(Work item): Within the listing below, count the lines that include "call" and give the count alone.

(Information supplied):

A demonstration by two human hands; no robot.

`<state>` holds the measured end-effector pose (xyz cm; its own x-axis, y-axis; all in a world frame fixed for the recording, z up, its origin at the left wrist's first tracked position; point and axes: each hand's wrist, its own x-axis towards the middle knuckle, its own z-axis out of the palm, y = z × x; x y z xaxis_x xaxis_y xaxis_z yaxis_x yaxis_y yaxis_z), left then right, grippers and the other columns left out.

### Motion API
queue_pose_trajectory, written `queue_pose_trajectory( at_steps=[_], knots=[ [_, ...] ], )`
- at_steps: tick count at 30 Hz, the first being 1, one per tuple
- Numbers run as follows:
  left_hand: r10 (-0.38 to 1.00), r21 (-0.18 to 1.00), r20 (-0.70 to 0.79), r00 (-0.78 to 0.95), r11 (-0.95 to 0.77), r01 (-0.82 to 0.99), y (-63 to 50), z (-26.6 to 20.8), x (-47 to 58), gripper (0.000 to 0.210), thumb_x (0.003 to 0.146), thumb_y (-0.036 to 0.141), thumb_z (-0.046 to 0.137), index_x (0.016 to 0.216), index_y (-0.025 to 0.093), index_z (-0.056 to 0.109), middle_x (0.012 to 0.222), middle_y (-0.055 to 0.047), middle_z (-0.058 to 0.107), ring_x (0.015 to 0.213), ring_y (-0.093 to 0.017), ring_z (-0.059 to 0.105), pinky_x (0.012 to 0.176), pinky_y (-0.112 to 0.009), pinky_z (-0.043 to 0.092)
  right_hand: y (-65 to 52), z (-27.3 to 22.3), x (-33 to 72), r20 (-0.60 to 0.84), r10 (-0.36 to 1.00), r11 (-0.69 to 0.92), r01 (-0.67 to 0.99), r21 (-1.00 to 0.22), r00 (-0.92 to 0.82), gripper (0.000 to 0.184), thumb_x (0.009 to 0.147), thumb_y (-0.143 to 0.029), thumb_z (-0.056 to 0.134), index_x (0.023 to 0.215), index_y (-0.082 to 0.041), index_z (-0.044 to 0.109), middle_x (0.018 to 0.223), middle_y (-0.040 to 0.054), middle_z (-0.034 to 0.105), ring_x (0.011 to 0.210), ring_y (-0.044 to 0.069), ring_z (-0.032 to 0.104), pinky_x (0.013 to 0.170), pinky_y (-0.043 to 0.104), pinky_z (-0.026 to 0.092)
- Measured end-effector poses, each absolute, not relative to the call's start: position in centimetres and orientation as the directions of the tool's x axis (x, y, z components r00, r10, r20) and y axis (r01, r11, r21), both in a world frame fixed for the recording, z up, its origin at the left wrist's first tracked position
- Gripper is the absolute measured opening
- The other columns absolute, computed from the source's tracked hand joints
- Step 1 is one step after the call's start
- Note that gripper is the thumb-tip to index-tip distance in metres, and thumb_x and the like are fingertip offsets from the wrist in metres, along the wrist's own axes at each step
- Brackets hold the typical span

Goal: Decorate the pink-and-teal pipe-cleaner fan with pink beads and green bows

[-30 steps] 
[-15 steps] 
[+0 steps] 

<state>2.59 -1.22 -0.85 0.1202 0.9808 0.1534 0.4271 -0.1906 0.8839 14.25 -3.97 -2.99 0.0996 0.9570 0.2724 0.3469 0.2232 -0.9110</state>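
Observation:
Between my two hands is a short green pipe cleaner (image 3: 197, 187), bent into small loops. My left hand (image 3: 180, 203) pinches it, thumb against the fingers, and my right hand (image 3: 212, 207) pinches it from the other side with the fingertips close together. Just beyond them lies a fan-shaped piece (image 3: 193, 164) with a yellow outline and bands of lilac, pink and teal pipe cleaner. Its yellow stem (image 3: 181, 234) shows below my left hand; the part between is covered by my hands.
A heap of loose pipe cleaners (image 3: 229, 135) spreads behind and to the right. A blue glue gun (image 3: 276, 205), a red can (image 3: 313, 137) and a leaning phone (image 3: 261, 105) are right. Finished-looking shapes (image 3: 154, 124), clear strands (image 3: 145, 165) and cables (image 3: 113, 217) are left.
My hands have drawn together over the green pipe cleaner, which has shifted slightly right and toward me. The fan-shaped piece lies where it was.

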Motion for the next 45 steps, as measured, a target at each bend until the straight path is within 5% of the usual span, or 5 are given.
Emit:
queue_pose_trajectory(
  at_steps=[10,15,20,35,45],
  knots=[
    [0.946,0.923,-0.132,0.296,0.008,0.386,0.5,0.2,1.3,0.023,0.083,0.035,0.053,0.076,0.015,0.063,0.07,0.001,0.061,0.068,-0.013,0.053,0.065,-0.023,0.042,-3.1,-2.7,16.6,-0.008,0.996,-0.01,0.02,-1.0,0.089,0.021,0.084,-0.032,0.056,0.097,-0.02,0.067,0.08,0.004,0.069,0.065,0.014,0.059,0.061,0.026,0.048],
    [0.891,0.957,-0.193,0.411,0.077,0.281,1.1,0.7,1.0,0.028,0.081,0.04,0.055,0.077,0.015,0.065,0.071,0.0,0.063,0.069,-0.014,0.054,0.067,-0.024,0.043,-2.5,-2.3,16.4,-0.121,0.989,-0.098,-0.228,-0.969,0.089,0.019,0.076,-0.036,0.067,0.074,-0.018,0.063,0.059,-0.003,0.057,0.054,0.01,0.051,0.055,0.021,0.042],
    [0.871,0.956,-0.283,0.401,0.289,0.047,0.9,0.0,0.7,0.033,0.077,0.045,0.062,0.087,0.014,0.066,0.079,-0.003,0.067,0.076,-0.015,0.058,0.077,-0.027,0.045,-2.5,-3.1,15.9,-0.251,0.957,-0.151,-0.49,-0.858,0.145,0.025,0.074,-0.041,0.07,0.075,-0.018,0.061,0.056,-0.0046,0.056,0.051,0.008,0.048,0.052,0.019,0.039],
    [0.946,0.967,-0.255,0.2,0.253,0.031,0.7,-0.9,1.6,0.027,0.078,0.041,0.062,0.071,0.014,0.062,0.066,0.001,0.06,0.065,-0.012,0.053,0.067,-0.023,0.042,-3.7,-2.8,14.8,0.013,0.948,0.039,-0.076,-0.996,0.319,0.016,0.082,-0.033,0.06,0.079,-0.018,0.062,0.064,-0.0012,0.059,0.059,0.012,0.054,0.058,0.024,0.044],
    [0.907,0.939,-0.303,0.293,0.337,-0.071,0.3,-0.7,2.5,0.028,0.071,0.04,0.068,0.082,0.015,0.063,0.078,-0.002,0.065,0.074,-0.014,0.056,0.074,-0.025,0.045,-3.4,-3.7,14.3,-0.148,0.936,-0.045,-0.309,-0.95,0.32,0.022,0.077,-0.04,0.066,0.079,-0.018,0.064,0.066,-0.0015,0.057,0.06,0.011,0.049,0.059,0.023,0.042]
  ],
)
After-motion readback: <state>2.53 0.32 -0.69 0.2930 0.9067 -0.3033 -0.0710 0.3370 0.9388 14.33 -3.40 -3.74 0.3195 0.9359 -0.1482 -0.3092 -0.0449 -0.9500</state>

(Problem solution): 2